Activity: Look below for the line holding "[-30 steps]" and the line holding "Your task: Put". Repeat those two and everything between, exactly.
%%
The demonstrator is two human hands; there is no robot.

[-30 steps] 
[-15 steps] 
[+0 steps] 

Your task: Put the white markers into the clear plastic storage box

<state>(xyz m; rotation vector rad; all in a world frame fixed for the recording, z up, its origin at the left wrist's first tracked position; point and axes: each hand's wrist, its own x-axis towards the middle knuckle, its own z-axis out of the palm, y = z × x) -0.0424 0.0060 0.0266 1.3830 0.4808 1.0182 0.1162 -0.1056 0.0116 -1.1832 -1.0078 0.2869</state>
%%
Answer for the task:
[-30 steps] 
[-15 steps] 
[+0 steps] 

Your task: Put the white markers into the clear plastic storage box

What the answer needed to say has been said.